Crecer en la Gracia para sostener la Fe

Cuando Dios nos llama a su plan, no se interesa en nuestro talento o inteligencia. Él mira específicamente a los que se comprometen en hacer su voluntad, independientemente de su capacidad personal.

El apóstol Pablo es un gran ejemplo de este tipo de persona. Él era un hombre respetado entre los líderes religiosos de Israel. Como fariseo enseñado por el gran Gamaliel, Pablo parece ser la opción más probable para presentar el Evangelio de Jesús a los más influyentes judíos.
Pero en lugar de enviar a Pablo a Israel, Dios envió a Pablo al mundo gentil, donde su formación religiosa sería de poca importancia.

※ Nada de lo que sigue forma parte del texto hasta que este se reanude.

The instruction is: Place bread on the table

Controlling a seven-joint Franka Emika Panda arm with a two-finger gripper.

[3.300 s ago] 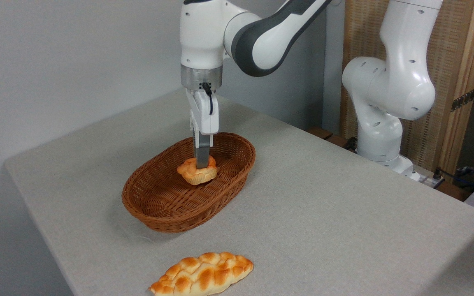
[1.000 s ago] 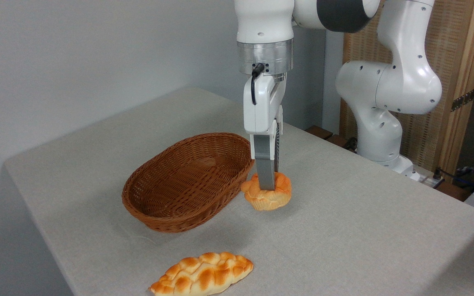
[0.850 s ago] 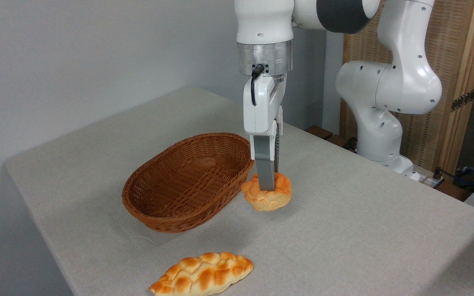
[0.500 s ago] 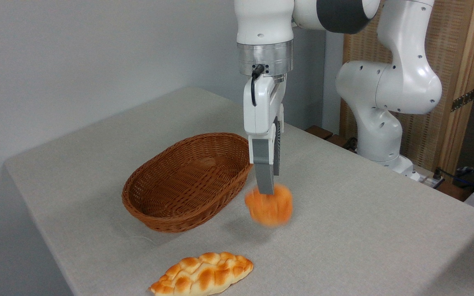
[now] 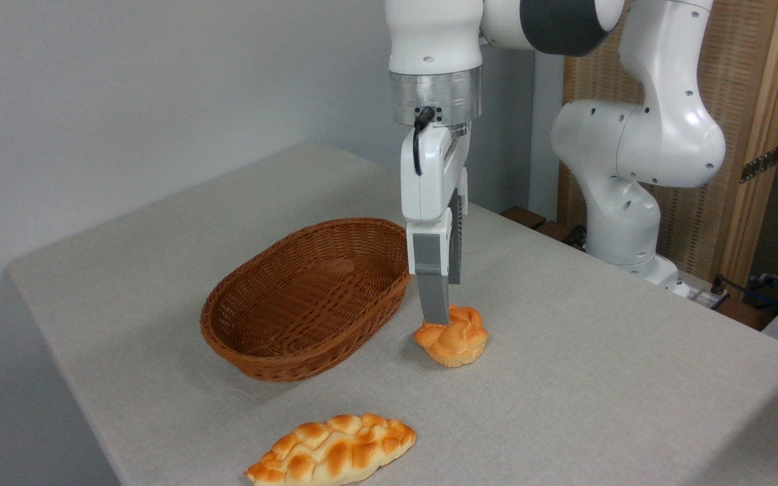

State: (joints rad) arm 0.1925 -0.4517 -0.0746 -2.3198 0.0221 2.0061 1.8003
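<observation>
The bread (image 5: 455, 343), a small round golden bun with a knotted top, rests on the grey-clothed table (image 5: 564, 385) just right of the wicker basket. My gripper (image 5: 442, 312) hangs straight above the bun's left part, fingers pointing down. It is open and holds nothing. The near grey finger (image 5: 434, 297) ends at the bun's top edge in the picture, and the far finger is mostly hidden behind it.
A brown oval wicker basket (image 5: 308, 297) stands left of the bun, with nothing in it. A long flat braided loaf (image 5: 331, 451) lies near the front edge. The arm's white base (image 5: 625, 202) stands at the table's right rear side.
The bun was lifted out of the basket and carried right. In the last half second it dropped from the fingers onto the table, and the gripper rose slightly.
</observation>
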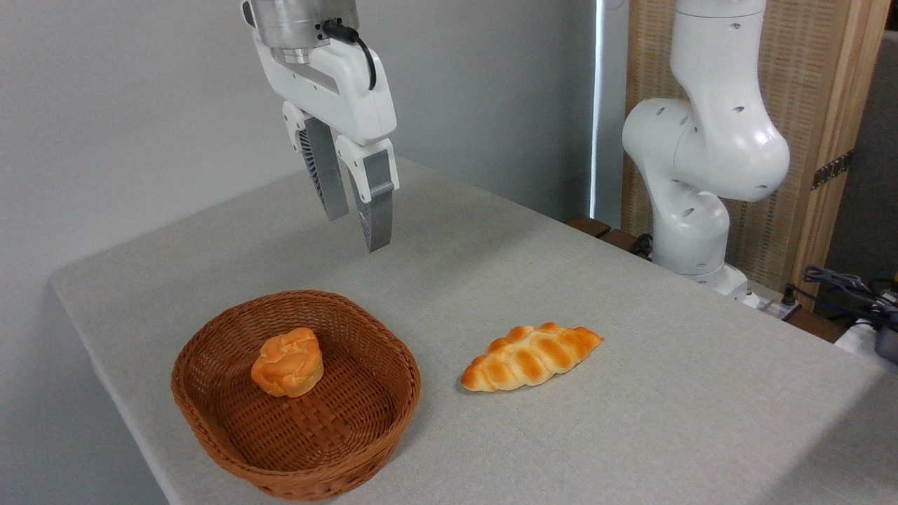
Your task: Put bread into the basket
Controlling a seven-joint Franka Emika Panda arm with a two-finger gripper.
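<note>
Starting at the left of my view, I see the basket (210, 414) sitting near the front left corner of the grey table (666, 393), a shallow brown wicker bowl with a thick braided rim. Inside it, a little left of its middle, rests a small round knotted orange bun (288, 362), lying on the woven floor. Above and slightly behind the basket, my gripper (358, 228) hangs in the air well clear of the tabletop, pointing downward; its two ribbed grey fingers (373, 203) stand a small gap apart with nothing between them, so I read it as parted and empty. Moving right, the bread (531, 356) lies flat on the bare table just beside the basket, not touching it, its long braided body angled so that the near pointed end faces the basket and the far end points up to the right. Further right, at the back edge of the table, stands the white arm base (701, 175), with a bundle of cables (849, 287) beyond it at the right margin.
</note>
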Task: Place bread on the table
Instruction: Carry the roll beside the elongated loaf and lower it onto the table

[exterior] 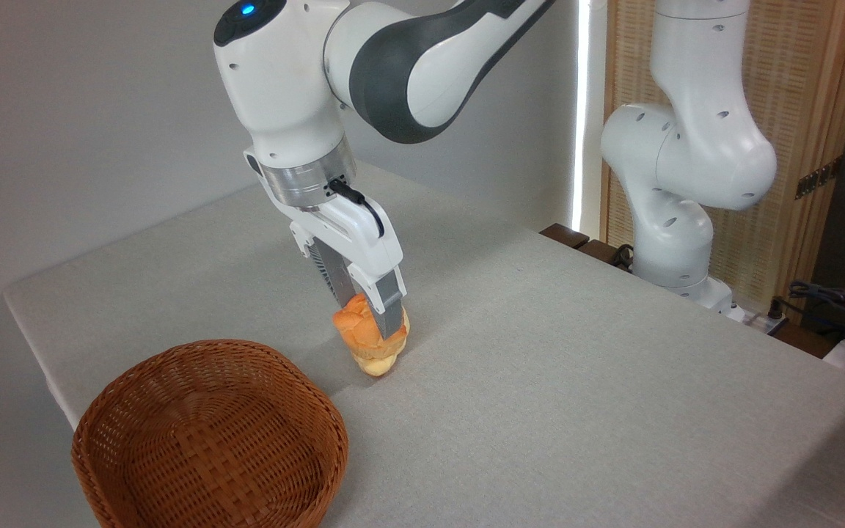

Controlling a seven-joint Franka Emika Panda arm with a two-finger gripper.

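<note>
The bread (364, 339), a small orange-golden knobbly bun, is pinched between the fingers of my gripper (375, 323), which is shut on it. The bun hangs tilted, its pale lower end touching or almost touching the grey cloth table (576, 367) just right of the basket. One grey finger (389, 308) crosses the front of the bun; the other is partly hidden behind it.
A round brown wicker basket (210, 433) stands at the front left, with nothing visible inside. The arm's white base (675, 220) rises at the back right edge. Cables and dark gear (840, 308) lie off the table's right side.
</note>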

Pablo tendría que confiar en el Espíritu Santo para cumplir el plan de Dios.

Lo que hacemos en el Reino de Dios, es mediante la gracia que viene del tiempo de permanencia en la presencia de Dios solo así podemos cumplir con nuestra misión.
Muchos cristianos están decepcionados en su caminar espiritual porque han dirigido sus oraciones y su fe en situaciones en la vida en el deseo de lograr un cambio es necesario, pero no han podido ver los resultados reales. Sin embargo, muchas veces, la gente trata de usar la fe para cambiar las circunstancias externas cuando carecen del nivel de capacidad interna para sostener la fe que están ejerciendo. Antes de que estos individuos pueden realmente tener éxito en la fe, primero necesitan crecer en la gracia.

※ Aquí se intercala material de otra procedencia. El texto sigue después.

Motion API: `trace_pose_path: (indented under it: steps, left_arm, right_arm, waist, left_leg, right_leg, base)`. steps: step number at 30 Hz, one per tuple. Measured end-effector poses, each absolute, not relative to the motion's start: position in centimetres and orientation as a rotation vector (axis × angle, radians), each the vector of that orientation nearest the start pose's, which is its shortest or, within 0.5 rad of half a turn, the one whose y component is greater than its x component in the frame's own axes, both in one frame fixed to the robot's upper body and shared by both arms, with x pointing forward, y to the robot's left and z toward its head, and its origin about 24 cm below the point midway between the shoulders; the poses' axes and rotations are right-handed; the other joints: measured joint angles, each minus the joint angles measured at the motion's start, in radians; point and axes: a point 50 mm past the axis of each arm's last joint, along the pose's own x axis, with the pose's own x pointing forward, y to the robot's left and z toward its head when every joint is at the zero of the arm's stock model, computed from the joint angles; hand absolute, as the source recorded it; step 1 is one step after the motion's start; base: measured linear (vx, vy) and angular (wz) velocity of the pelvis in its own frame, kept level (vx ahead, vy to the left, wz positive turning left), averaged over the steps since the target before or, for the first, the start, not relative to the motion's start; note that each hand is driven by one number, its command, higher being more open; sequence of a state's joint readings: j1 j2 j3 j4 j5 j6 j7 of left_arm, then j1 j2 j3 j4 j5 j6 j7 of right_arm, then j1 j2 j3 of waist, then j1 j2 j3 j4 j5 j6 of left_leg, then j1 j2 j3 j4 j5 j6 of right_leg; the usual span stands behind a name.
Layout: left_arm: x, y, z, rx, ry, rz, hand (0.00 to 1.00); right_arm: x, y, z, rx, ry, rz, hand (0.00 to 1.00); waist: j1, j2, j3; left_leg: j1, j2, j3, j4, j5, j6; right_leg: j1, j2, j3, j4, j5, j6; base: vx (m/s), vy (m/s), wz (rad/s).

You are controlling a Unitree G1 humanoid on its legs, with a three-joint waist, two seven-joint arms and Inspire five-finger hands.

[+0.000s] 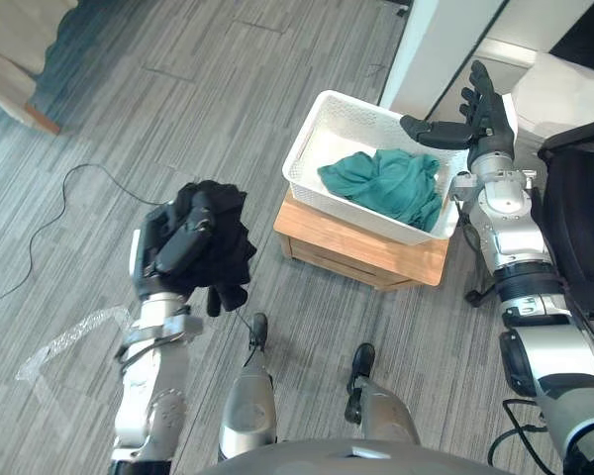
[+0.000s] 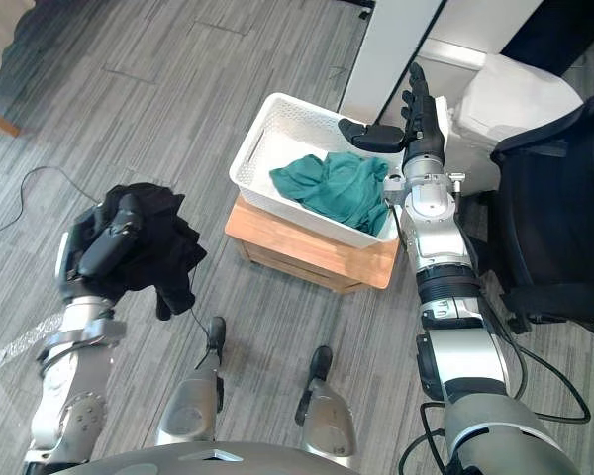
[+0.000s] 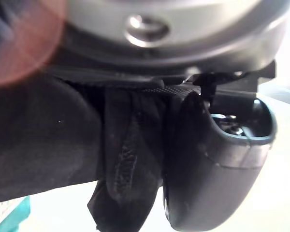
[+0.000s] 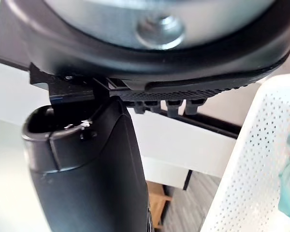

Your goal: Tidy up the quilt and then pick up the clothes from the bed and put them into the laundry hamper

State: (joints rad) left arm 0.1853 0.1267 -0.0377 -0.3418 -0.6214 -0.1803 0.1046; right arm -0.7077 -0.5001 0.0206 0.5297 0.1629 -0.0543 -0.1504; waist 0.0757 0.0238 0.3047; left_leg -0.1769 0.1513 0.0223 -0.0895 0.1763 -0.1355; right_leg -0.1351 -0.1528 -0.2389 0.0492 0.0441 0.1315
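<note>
Nearest the robot, the left arm rises from the lower left with its forearm upright. The left hand (image 1: pixel 181 240) is raised over the grey plank floor (image 1: pixel 178 99), its fingers curled tight round a bunched black garment (image 1: pixel 230 242). The cloth bulges out past the knuckles and hangs in loose folds on the side toward the hamper. In the left wrist view the dark fabric (image 3: pixel 130 159) is pinched between the palm and the thumb (image 3: pixel 217 169). This garment is in the air, well apart from the hamper and nearer the robot than it. A strip of clear plastic (image 1: pixel 69 341) lies on the floor beside that arm. Farther out stands a low wooden stand (image 1: pixel 356 247), and on it sits the white perforated laundry hamper (image 1: pixel 307 139) with a crumpled teal garment (image 1: pixel 386 183) lying inside, toward its right end. The right arm reaches forward along the hamper's right side. At the hamper's far right corner the right hand (image 1: pixel 480 114) is open and holds nothing, its fingers straight and pointing away. Its thumb sticks out sideways over the hamper's rim. The right wrist view shows that thumb (image 4: pixel 87 174) beside the hamper's wall (image 4: pixel 251 169). Behind the right arm are a white seat (image 1: pixel 574 94) and a black object (image 1: pixel 584 218).
</note>
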Motion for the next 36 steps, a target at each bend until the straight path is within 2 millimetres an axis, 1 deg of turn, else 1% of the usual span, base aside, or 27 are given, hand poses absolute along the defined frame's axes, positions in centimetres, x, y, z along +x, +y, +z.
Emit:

La gracia es la sustancia interior que nos sostendrá cuando aplicamos los principios de la fe para cambiar las cosas. Si nos damos por vencidos en el interior, vamos a desmayar en el exterior. En otras palabras, la fe supera los problemas, pero la gracia supera a los problemas por sobre nosotros.
Creciendo en gracia nos permite entrar en mayores y mayores dimensiones del poder en nuestro hombre interior. Entonces podemos experimentar más y más grandes resultados cuando liberamos ese poder a través de la oración.

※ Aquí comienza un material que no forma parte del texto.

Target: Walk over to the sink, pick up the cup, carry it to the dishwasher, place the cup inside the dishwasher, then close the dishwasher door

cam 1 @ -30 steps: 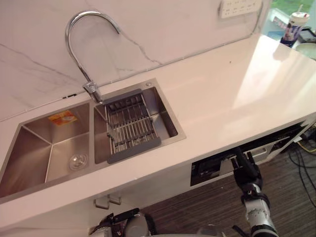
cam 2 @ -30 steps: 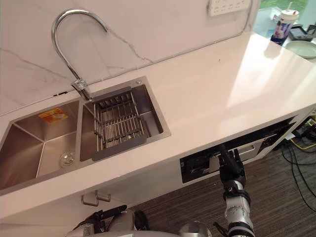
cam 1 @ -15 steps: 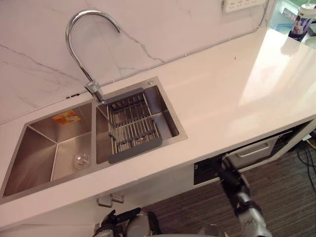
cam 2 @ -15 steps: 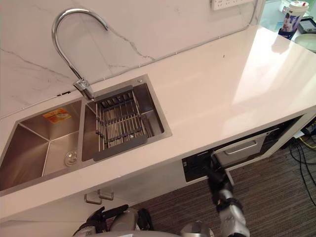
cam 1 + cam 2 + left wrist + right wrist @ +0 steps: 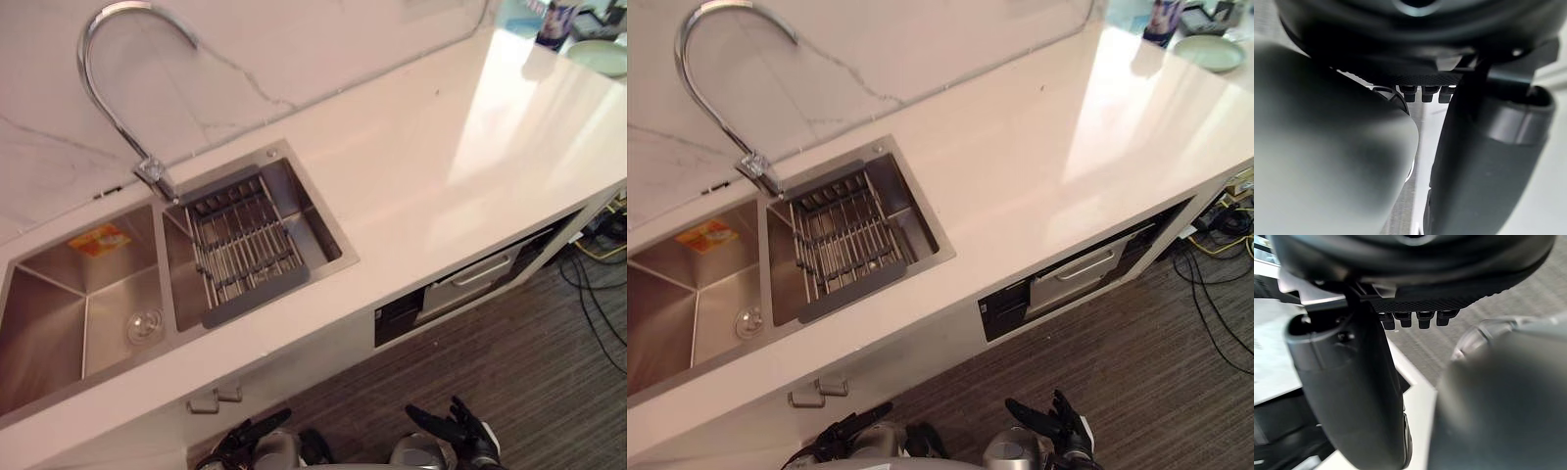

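Nearest to you, at the low edge of the head views, the right hand [image 5: 460, 438] hangs over the striped dark floor [image 5: 519, 362] with its fingers spread and relaxed, grasping nothing. In its own wrist view the fingertips [image 5: 1415, 318] make a row beside the thumb [image 5: 1352, 391], and nothing lies between them. The left hand [image 5: 250, 438] hangs low on the other side with straight fingers, and it also holds nothing.

Further on, two small metal handles [image 5: 216, 399] sit on the cabinet front under the counter [image 5: 441, 166]. To the right of them is the dishwasher [image 5: 470, 279]. Its silver front with a bar handle sits in a dark opening, with dark gaps around it, so you cannot tell if it is fully closed.

On the counter is the double sink [image 5: 88, 304]. A wire rack [image 5: 250, 255] lies across the right basin and an orange sticker [image 5: 98, 238] is on the wall of the left basin. The curved tap [image 5: 108, 59] rises behind them.

At the far right end of the counter a cup [image 5: 1161, 15] stands upright near a pale plate [image 5: 1208, 51], well apart from both hands. You cannot tell if it is the task's cup.
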You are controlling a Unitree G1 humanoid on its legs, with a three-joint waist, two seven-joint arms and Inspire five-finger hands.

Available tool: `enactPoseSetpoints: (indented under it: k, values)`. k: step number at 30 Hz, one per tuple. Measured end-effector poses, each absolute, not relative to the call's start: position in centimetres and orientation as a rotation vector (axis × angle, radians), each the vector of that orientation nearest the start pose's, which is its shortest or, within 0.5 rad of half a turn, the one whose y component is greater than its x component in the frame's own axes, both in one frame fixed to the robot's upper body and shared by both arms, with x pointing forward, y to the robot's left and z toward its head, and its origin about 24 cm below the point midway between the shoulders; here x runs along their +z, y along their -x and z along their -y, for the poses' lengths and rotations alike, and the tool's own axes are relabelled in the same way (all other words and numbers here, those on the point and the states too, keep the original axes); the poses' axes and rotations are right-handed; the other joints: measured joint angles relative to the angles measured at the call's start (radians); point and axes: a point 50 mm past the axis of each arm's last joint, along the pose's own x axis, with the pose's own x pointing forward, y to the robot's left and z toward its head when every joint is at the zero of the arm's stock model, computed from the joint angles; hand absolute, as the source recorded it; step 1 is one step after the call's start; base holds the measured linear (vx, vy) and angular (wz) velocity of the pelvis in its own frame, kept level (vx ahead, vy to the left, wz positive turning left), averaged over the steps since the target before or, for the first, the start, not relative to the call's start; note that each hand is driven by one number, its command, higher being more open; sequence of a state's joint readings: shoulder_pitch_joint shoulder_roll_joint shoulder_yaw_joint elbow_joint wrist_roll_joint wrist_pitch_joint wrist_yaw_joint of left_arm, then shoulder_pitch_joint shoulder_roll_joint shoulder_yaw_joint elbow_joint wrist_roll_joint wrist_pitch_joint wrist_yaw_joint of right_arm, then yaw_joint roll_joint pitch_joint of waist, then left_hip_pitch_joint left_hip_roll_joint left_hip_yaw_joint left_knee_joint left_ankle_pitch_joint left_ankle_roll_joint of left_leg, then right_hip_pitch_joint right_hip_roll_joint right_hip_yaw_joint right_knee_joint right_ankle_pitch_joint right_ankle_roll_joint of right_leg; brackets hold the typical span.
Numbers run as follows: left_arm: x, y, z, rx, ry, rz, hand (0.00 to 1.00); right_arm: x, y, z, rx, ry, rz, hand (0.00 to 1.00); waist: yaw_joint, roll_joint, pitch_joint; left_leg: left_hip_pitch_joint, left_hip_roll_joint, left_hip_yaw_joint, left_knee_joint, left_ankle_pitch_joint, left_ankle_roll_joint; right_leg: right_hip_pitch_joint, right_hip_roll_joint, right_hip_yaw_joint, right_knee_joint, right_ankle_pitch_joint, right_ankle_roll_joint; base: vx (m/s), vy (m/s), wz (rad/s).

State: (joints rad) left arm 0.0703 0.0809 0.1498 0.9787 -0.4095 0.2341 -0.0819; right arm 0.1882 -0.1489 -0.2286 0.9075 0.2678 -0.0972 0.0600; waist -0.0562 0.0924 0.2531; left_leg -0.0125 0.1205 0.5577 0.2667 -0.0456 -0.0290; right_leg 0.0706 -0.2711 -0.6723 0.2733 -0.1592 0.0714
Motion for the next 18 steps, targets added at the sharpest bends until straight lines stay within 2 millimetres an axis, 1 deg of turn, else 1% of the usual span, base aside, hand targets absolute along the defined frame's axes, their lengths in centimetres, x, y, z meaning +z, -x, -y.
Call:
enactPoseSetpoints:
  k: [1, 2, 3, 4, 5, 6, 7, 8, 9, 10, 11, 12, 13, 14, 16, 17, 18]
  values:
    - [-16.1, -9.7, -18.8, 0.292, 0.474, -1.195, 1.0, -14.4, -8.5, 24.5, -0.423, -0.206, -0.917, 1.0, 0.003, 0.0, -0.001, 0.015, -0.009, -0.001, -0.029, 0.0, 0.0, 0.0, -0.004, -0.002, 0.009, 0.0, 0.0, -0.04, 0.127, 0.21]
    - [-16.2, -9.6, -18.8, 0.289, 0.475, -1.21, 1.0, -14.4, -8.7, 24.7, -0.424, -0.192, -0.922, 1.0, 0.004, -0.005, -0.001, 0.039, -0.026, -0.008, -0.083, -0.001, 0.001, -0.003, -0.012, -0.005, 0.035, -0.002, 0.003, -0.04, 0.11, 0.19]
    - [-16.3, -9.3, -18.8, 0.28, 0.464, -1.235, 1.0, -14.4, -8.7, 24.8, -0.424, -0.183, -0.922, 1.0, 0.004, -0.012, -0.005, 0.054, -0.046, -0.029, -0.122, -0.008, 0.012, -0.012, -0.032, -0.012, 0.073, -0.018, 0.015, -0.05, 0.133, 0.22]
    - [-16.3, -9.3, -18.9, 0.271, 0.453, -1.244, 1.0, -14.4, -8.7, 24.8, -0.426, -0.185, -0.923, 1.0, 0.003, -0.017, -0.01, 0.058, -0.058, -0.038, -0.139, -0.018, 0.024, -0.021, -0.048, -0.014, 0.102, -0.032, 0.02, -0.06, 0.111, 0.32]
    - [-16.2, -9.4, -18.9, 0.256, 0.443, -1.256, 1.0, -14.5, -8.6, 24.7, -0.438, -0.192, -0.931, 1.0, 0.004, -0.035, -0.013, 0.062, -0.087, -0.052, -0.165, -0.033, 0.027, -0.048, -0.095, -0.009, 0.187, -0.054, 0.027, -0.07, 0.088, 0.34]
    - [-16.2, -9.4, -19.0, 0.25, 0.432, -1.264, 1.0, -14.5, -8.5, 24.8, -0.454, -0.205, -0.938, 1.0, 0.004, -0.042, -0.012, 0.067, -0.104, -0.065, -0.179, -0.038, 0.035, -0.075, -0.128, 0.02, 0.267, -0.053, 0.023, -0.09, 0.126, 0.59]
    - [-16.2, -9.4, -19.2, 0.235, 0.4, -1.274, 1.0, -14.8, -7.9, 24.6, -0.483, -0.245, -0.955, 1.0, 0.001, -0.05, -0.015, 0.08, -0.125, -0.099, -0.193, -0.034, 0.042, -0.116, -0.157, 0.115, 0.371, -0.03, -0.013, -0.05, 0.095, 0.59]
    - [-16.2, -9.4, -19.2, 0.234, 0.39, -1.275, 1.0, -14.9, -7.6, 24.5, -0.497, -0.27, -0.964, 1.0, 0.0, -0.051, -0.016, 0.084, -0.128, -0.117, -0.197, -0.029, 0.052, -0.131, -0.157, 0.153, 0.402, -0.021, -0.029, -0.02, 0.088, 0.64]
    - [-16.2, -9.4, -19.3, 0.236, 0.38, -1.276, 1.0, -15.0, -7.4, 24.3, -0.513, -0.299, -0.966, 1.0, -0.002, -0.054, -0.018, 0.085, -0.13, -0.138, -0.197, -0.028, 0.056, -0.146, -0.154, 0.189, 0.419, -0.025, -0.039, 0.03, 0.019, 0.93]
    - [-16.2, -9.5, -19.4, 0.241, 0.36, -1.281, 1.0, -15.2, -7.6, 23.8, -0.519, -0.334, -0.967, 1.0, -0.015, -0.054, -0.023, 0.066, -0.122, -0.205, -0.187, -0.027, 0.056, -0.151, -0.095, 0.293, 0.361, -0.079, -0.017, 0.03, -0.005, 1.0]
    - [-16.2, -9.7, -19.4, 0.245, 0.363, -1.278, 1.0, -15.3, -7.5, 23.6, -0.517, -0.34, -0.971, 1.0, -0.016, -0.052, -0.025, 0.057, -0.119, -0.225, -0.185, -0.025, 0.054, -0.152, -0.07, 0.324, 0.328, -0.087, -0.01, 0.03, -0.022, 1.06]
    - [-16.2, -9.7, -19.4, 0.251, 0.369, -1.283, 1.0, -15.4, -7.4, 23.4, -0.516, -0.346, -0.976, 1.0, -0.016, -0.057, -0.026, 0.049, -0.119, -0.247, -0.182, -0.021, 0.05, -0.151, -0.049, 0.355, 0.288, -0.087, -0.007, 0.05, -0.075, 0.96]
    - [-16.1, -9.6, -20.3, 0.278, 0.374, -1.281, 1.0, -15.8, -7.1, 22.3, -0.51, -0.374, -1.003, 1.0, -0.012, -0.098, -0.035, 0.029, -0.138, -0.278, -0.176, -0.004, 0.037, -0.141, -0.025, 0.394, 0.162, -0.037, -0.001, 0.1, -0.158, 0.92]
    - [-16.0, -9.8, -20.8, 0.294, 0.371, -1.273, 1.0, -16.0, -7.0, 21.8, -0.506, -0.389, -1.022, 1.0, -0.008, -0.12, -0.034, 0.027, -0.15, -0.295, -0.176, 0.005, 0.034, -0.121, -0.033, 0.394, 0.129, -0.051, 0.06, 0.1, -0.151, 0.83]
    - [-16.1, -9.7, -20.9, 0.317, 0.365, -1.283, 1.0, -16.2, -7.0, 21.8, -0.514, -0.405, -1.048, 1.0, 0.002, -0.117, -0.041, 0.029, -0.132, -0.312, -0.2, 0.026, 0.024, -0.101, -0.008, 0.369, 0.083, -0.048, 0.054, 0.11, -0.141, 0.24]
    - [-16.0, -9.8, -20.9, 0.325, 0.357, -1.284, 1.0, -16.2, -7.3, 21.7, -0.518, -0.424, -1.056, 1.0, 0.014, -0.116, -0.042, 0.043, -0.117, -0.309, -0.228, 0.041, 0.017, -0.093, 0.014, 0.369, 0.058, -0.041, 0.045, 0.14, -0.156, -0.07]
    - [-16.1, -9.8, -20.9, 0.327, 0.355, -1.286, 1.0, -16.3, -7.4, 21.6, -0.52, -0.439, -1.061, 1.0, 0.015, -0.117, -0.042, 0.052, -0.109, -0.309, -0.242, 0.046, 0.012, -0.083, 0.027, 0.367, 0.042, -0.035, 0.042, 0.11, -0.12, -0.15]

Hebreos 12:28 dice: "Por lo tanto, recibiendo nosotros un reino inconmovible, tengamos gratitud, y mediante ella sirvamos a Dios agradándole con temor y reverencia" (NVI).
Esa palabra "agradándole" significa a la medida de la capacidad de Dios. El tipo de servicio a Dios que realmente lo honra no se logra con nuestro talento natural o determinación. Hay que hacerlo en la fuerza y ​​poder de Dios.


Debemos entrar en la presencia de Dios y crecer en la gracia. Deje que sus caminos se convierten en los caminos de Dios; deje que sus pensamientos se convierten en los pensamientos de Dios. Al hacerlo, su poder comenzará a surgir desde dentro y aumentará a medida que caminamos en la fuerza que viene de la gracia de Dios.